Construction companies are recognising the need to invest in technology, sustainability and people as the industry evolves. Over the next two years, 29% of businesses will prioritise investing in IT and technology – the most popular answer. A further 28% will prioritise investment in their sustainability and environmental, social & governance (ESG) strategy.  

As a result, construction professionals believe the skills required in the sector will shift over the next five to ten years. Capabilities in areas like artificial intelligence (28%), virtual reality (26%) and off-site manufacturing (25%) are expected to be in demand, in addition to traditional skills.  

Firms aren’t only looking to new candidates to provide these capabilities. Investing internally to upskill the business is clearly a focus, as 27% of organisations plan to invest in training existing staff over the next two years. 

Businesses are also clear on the need to broaden the talent pool to address skills shortages. One third of companies say that a lack of diverse candidates is causing recruitment challenges. Across the board, 79% of construction companies are prioritising hiring people from diverse backgrounds – although 21% believe their company isn’t currently prioritising this at all.  

Shaping the future workforce 

Companies across the Netherlands and DACH are investing in new technologies and ways of working, to make construction a more sustainable and productive industry. For construction to deliver its potential, it will be crucial to forge a strong, diverse pipeline of talent with the new skills and experience required. 

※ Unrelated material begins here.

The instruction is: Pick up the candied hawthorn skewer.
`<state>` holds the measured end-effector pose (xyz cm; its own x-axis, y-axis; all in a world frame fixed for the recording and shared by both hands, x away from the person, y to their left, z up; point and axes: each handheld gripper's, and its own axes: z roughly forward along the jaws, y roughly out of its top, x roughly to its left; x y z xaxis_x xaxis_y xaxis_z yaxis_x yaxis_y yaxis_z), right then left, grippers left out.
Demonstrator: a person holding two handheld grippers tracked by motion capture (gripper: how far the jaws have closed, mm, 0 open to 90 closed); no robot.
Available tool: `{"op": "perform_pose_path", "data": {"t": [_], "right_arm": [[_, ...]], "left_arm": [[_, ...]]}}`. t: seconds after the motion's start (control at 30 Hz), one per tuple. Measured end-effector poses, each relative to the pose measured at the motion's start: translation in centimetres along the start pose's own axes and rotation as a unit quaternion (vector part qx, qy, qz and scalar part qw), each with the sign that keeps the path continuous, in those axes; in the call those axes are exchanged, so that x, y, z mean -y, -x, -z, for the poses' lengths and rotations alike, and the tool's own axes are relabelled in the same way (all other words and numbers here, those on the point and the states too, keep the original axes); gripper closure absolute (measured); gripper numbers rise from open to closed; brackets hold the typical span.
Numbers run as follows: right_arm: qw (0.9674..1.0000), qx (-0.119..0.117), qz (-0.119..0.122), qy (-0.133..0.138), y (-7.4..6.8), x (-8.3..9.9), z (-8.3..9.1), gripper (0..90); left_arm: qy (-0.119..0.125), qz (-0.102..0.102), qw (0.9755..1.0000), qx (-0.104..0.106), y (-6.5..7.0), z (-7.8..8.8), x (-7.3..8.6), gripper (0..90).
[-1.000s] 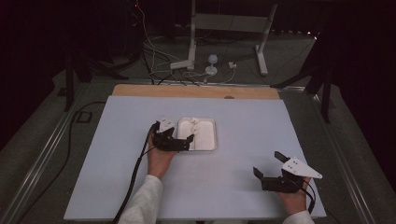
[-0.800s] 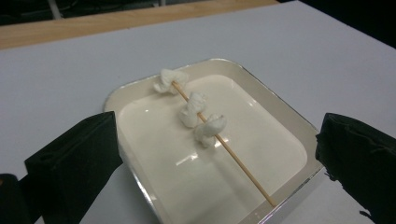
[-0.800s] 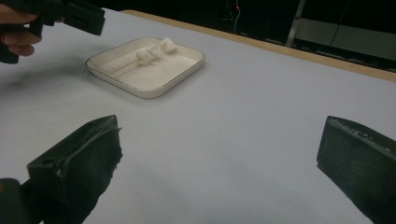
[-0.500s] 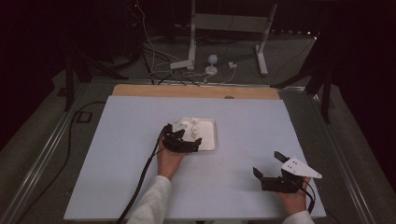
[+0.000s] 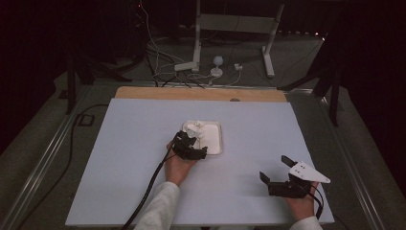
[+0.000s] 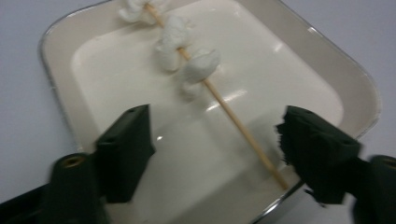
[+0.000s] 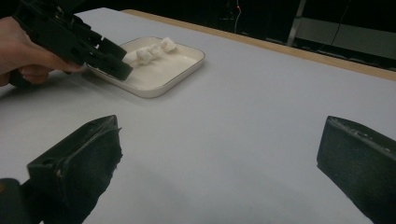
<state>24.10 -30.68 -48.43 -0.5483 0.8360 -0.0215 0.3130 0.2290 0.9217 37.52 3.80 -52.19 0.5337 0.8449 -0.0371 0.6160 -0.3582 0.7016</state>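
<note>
**Reaching for the marshmallow stick**

A stick of marshmallows [image 6: 187,51] lies in a white tray [image 5: 214,142] near the middle of the table [image 5: 119,158]. The left hand-held gripper [image 6: 217,142] hangs over it, jaws apart. I think it must close on the bare stick next. The right hand-held gripper [image 5: 276,173] waits wide apart near the right front corner. The room is dark, with cables on the floor.
</note>
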Motion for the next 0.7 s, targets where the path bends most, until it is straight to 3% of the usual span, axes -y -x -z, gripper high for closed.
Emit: {"op": "perform_pose_path", "data": {"t": [0.17, 0.33, 0.47, 0.57, 0.7], "right_arm": [[1.0, -0.001, 0.0, -0.001, 0.0, 0.0, 0.0, 0.0], [1.0, -0.002, 0.001, -0.002, -0.1, 0.0, -0.1, 0.0], [1.0, -0.003, 0.001, -0.002, -0.1, 0.0, -0.1, 0.0], [1.0, -0.004, 0.001, -0.003, -0.1, 0.0, -0.1, 0.0], [1.0, -0.005, 0.002, -0.004, -0.1, 0.0, -0.1, 0.0]], "left_arm": [[-0.018, 0.003, 0.9998, -0.009, -0.6, 0.6, -0.2, 55.8], [-0.029, 0.025, 0.9993, -0.001, -1.4, 0.9, -0.3, 71.7], [-0.038, 0.048, 0.9981, 0.005, -1.9, 1.0, -0.4, 83.1], [-0.042, 0.063, 0.9971, 0.008, -2.1, 1.0, -0.5, 85.6], [-0.047, 0.065, 0.9966, 0.016, -2.4, 1.1, -0.5, 89.9]]}}
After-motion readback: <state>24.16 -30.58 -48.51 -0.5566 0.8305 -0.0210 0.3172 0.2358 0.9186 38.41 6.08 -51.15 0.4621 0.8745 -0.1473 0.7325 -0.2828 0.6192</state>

Addressing construction industry’s image problem by raising awareness of how the sector contributes to society and the different roles available will help to attract new employees, while upskilling the whole workforce in digital construction will help to mitigate skills shortages.  

And in the meantime, introducing digital tools that can enable employees to build right first time, reduce errors and cut administration time will help to deliver higher productivity. 

Construction is changing, and it’s clear that many firms across the Netherlands and DACH are optimistic about what’s to come. But it’s vital that as an industry, we tackle people shortages and create a workforce fit for the future, so that more people can enjoy the wonderful opportunities of a career in construction.